[What the task requires]: Copy the data exactly. Images are to be left out.

[Supplied records]:
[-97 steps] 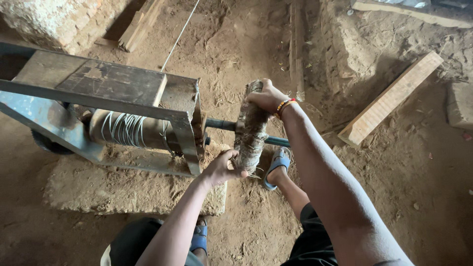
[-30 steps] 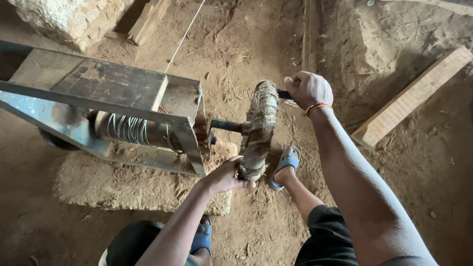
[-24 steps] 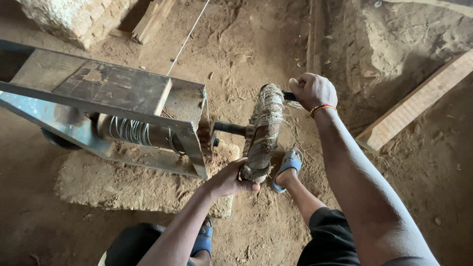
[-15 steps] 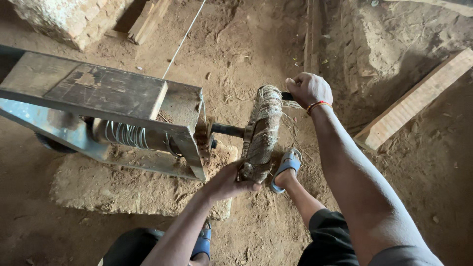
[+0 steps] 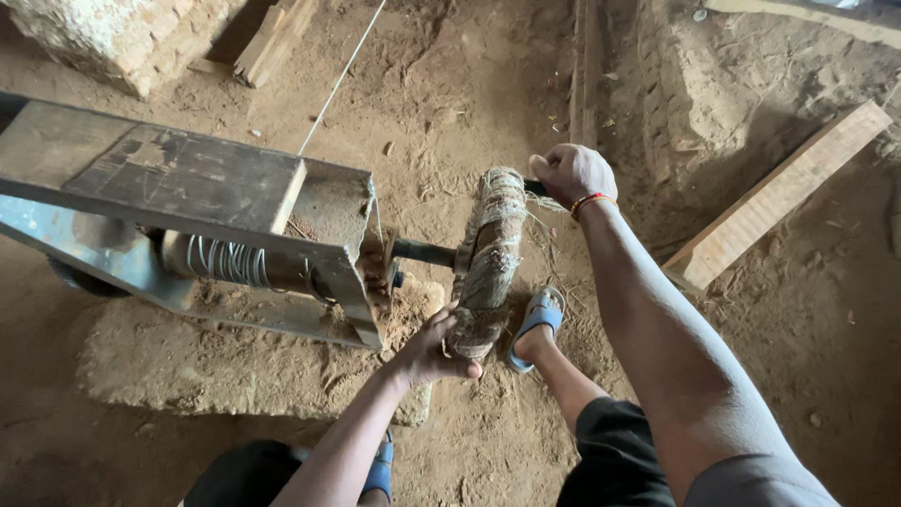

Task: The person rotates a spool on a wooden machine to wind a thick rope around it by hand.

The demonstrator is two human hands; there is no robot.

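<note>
A metal winch frame stands on the dirt floor, with a drum wound in wire inside it. From its side juts a shaft carrying a crank bar wrapped in frayed rope. My right hand is closed around a dark handle at the bar's far end. Around the bar's near, lower end my left hand keeps a grip. A thin wire runs from the frame away to the top.
A flat stone slab lies under the frame. My feet wear blue sandals. A wooden plank lies at the right, a brick block and timber pieces at top left. A low earth ridge runs behind the crank.
Over the last seconds the crank bar has turned: my right hand moved from the bar's top out to the far handle. In the last second both hands hold nearly still.
</note>
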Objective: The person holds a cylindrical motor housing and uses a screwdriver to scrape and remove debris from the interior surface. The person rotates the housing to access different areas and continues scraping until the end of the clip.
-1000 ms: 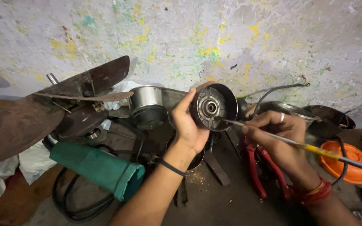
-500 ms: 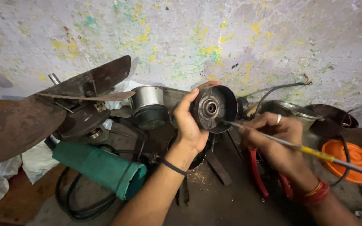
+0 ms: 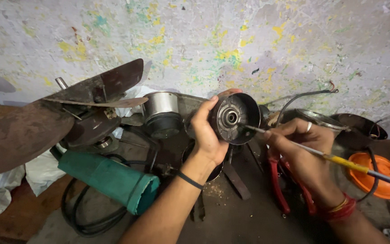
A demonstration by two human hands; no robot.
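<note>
Currently, item one: left hand (image 3: 208, 131), fingers curled round a dark round motor housing (image 3: 234, 118), held up off the bench with its open face turned toward the camera; a metal hub with a centre hole shows inside

Item two: right hand (image 3: 301, 144), ring on one finger, red threads at the wrist, pinching the shaft of a long screwdriver (image 3: 312, 151) with a yellow collar; the tip rests at the housing's inner rim, just right of the hub

Step in hand, by judgement: probing or prying at a part seated inside the housing. The next move looks to call for a steady left grip and a small, controlled push or twist of the tip, kept from slipping toward the left thumb

Surroundings: green tube-like sleeve (image 3: 113, 178) lying toward the bench's near left; rusty fan blades (image 3: 28, 131) at the left edge; silver cylinder (image 3: 161, 106) against the back wall; red-handled pliers (image 3: 278, 185) under the right hand; orange disc (image 3: 378, 174) at the right edge; black cable (image 3: 75, 214) looped near the front

Change from a second ago: housing, both hands and the tool sit almost where they were; the tip has crept slightly closer to the hub
</note>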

[Expected answer]:
[-97 steps] 
[-30 steps] 
[-24 steps] 
[-15 steps] 
[+0 steps] 

Task: The person rotates a spool on a wooden machine to wind a thick rope around it by hand.

The demonstrator is two human hands; there is no robot.

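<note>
A metal winch frame stands on the dirt floor, with a drum wound in wire inside it. From its side juts a shaft carrying a crank bar wrapped in frayed rope. My right hand is closed around a dark handle at the bar's far end. Around the bar's near, lower end my left hand keeps a grip. A thin wire runs from the frame away to the top.
A flat stone slab lies under the frame. My feet wear blue sandals. A wooden plank lies at the right, a brick block and timber pieces at top left. A low earth ridge runs behind the crank.
Over the last seconds the crank bar has turned: my right hand moved from the bar's top out to the far handle. In the last second both hands hold nearly still.
</note>
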Objective: The person holds a cylindrical motor housing and uses a screwdriver to scrape and remove debris from the interior surface. The person rotates the housing to access different areas and continues scraping until the end of the clip.
-1000 ms: 
-500 ms: 
+0 ms: 
A demonstration by two human hands; no robot.
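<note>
Currently, item one: left hand (image 3: 208, 131), fingers curled round a dark round motor housing (image 3: 234, 118), held up off the bench with its open face turned toward the camera; a metal hub with a centre hole shows inside

Item two: right hand (image 3: 301, 144), ring on one finger, red threads at the wrist, pinching the shaft of a long screwdriver (image 3: 312, 151) with a yellow collar; the tip rests at the housing's inner rim, just right of the hub

Step in hand, by judgement: probing or prying at a part seated inside the housing. The next move looks to call for a steady left grip and a small, controlled push or twist of the tip, kept from slipping toward the left thumb

Surroundings: green tube-like sleeve (image 3: 113, 178) lying toward the bench's near left; rusty fan blades (image 3: 28, 131) at the left edge; silver cylinder (image 3: 161, 106) against the back wall; red-handled pliers (image 3: 278, 185) under the right hand; orange disc (image 3: 378, 174) at the right edge; black cable (image 3: 75, 214) looped near the front

Change from a second ago: housing, both hands and the tool sit almost where they were; the tip has crept slightly closer to the hub
</note>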

Nothing remains to be answered in this exercise.